6.3.3 La mission du SEMO et du Cyberthé

Le directeur du SEMO affirme que le but du SEMO, et notamment du Cyberthé, est de permettre aux jeunes qui ont un manque de confiance en eux mais également aux autres de se retrouver dans une position de pilote, dans l’action et dans la transmission d’un savoir (quasiment inné dans cette nouvelle génération numérique). Le Cyberthé travaille les compétences relationnelles qui ne le sont pas forcément dans les autres activités du SEMO (français, math, etc.). Comme soulevé au début de mon travail, (cf. point 3.12.3), la solidarité entre générations peut se caractériser aujourd’hui par une nouvelle transmission de savoirs entre générations avec l’arrivée des nouvelles technologies. Une forme de coéducation se développe : c’est cette transmission ascendante des savoirs (des nouvelles générations vers les plus vieilles).

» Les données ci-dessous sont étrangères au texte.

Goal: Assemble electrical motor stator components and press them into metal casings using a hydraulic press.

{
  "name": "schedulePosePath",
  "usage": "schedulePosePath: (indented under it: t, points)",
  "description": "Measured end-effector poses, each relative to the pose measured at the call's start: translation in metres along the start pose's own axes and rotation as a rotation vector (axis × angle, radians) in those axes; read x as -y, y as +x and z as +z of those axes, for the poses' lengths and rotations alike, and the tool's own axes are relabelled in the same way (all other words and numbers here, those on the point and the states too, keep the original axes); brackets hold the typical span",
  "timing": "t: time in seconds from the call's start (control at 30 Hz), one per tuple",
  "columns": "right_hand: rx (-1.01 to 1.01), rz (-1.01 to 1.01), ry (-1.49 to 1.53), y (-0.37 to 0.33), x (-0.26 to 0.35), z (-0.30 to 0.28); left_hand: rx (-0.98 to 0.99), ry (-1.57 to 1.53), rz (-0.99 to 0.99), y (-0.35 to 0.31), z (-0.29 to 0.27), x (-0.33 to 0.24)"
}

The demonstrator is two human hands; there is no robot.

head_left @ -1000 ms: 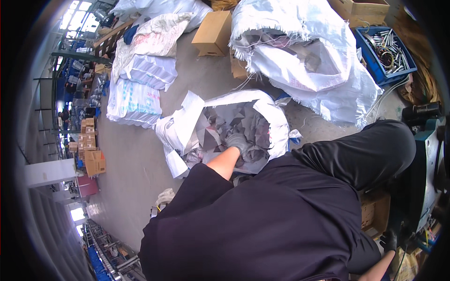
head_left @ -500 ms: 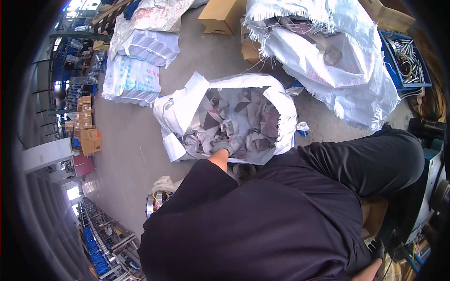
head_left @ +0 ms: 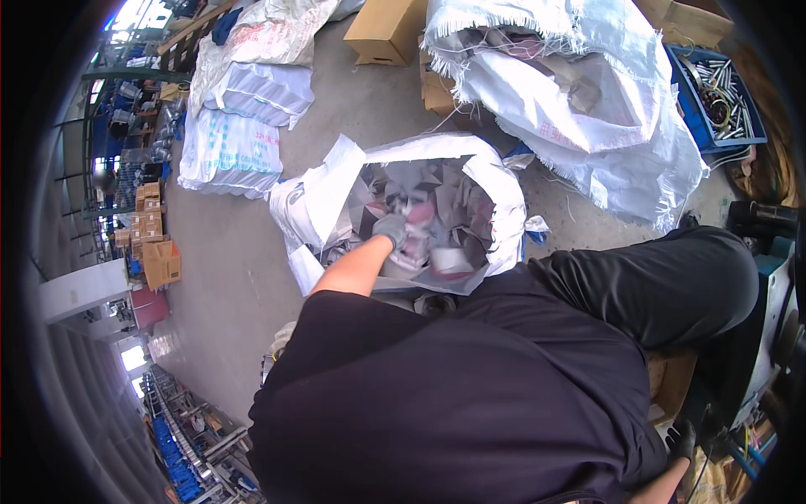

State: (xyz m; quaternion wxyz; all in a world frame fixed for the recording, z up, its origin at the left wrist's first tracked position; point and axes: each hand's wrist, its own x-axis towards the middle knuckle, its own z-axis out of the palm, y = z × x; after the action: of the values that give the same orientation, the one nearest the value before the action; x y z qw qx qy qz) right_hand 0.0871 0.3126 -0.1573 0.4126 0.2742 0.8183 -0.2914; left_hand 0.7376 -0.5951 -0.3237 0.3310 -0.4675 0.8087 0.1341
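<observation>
My left hand (head_left: 390, 228), in a grey glove, reaches into an open white woven sack (head_left: 317, 200) in front of me. Around it are crumpled and folded grey-and-white scraps (head_left: 445, 195), some with reddish patches. Motion smears the fingers and the scraps beside them, so I cannot tell whether anything is held. My right hand (head_left: 683, 438), in a dark glove, is low at the right edge beside machine parts. Shadow hides most of its fingers and whatever they touch.
A large frayed white sack (head_left: 579, 126) stands ahead right, beside a blue bin of metal rods (head_left: 722, 101). Cardboard boxes (head_left: 382, 34) are beyond the open sack. Stacked white packages (head_left: 231, 151) lie far left on the grey floor (head_left: 218, 277). A machine (head_left: 768, 328) flanks my right leg.
My left hand has risen from the sack's near side toward its middle, baring more forearm. The scraps have shifted, exposing reddish pieces. My right hand stays low at the right.
</observation>
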Motion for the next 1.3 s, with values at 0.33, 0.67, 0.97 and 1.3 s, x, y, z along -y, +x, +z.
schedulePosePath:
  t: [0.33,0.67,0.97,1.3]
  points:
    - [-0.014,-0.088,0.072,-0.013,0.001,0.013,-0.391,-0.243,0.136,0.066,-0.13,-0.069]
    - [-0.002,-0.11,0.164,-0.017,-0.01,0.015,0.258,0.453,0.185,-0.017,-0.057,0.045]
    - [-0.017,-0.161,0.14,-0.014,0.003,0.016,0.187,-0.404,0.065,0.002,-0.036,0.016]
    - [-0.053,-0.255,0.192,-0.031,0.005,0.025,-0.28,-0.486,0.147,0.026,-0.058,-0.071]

En principe, tous les participants se rendent à l’atelier de leur plein gré, donc il n’y a pas de stress professionnel. Des liens se créent entre les seniors, surtout pour ceux qui viennent de manière assidue. Il y a parfois une génération entière entre le plus jeune des seniors et le plus vieux des seniors (60 – 90 ans). La visée du Cyberthé étant également de créer des interactions, les jeunes toutefois, subissent un plus grand « tournus », qui ne permet pas toujours d’avoir assez de

temps pour créer des liens forts. Le Cyberthé permet également de mettre les seniors en relation et d’agrandir leur réseau social.

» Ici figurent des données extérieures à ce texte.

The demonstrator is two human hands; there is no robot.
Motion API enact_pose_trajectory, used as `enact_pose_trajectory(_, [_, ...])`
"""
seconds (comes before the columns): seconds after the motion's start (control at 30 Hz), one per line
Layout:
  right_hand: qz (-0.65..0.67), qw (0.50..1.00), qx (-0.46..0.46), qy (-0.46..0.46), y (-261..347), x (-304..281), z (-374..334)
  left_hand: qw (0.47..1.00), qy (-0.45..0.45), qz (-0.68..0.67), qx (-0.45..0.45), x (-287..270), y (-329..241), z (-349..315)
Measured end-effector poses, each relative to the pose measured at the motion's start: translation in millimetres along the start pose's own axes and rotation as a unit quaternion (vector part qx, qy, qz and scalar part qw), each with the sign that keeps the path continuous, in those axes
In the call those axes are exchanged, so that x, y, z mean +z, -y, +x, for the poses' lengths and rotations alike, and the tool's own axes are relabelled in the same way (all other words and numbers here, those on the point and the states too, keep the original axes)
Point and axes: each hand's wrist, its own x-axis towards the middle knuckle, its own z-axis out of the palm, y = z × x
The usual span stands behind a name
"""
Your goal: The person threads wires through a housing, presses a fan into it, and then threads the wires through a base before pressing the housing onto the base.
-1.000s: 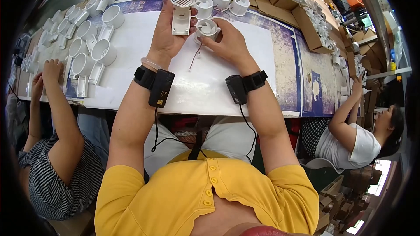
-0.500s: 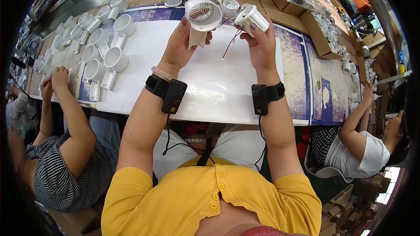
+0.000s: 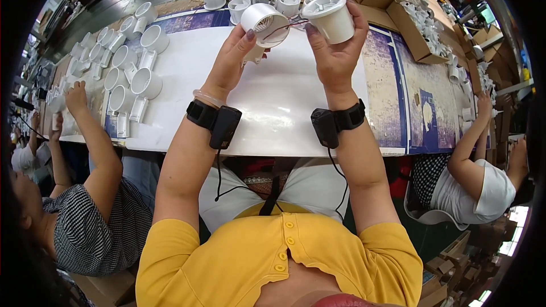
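My left hand (image 3: 228,59) is closed round a white round plastic housing (image 3: 256,18) with a grille inside and a short handle below. Its open mouth is tilted toward my right hand. My right hand (image 3: 339,59) grips a white cylindrical fan unit (image 3: 336,27), with a wider rim at its upper end. Thin dark red wires (image 3: 289,23) run from the fan unit into the mouth of the housing. The two parts are held apart above the white board (image 3: 273,102).
Several white housings with handles (image 3: 146,83) stand in rows at the left. More fan units (image 3: 289,3) are at the back beside cardboard boxes (image 3: 412,40). A co-worker in a checked top (image 3: 102,222) sits at the left, another in a white shirt (image 3: 469,190) at the right.
My right hand has turned the fan unit more upright and moved it slightly up. The left hand has tilted the housing toward it, and the wires now reach into the housing.
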Motion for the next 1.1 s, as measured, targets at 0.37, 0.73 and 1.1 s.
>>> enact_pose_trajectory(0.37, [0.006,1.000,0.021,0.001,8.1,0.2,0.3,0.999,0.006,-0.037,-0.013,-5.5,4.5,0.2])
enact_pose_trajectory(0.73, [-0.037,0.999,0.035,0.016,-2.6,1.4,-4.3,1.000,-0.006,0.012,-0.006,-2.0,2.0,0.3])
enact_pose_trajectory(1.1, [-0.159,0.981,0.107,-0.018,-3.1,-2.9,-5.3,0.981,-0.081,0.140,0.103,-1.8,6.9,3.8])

Il n’y a jamais de problème à recruter des jeunes motivés pour le Cyberthé. Une liste d’attente existe des deux côtés. Le seul inconvénient « positif » perçu par le directeur du SEMO, c’est le fait de ne pas toujours pouvoir répondre à la demande des deux côtés. Ce constat est une preuve de l’intérêt que tout un chacun porte au projet. Même si, à première vue, les raisons sont au départ assez égoïstes, comme nous le verrons plus loin, elles peuvent ensuite amener les participants à changer de regard et à y trouver d’autres bénéfices dans la découverte de l’autre. Les seniors sont contents de savoir que le SEMO existe pour les jeunes qui ont des difficultés sociales, professionnelles, d’insertion et/ou de rupture. On n’attend pas du senior qu’il rende un service en retour pour le jeune, mais il est arrivé que l’un deux propose son aide au jeune pour une matière scolaire. Le directeur exprime: « Je trouve important d’expliquer au jeune qu’il n’est pas nul, qu’il peut valoriser son savoir et qu’il sait le transmettre. Les jeunes qui passent ensuite un entretien d’embauche ont très vite un avantage déterminant dans la relation et l’expression, ce qui est une bonne mise en situation en entreprise. » Il est vrai

que, même si la durée de fréquentation au Cyberthé n’est pas la même chez les jeunes (maximum 6 mois) que chez les seniors, les compétences qui y sont travaillées et développées, à court comme à long terme, sont visibles et réelles. Après avoir entendu le point de vue des directeurs, il me paraît pertinent de relever ce qui est sorti des entretiens auprès des deux responsables principales et d’observer leur vécu réel de ces rencontres.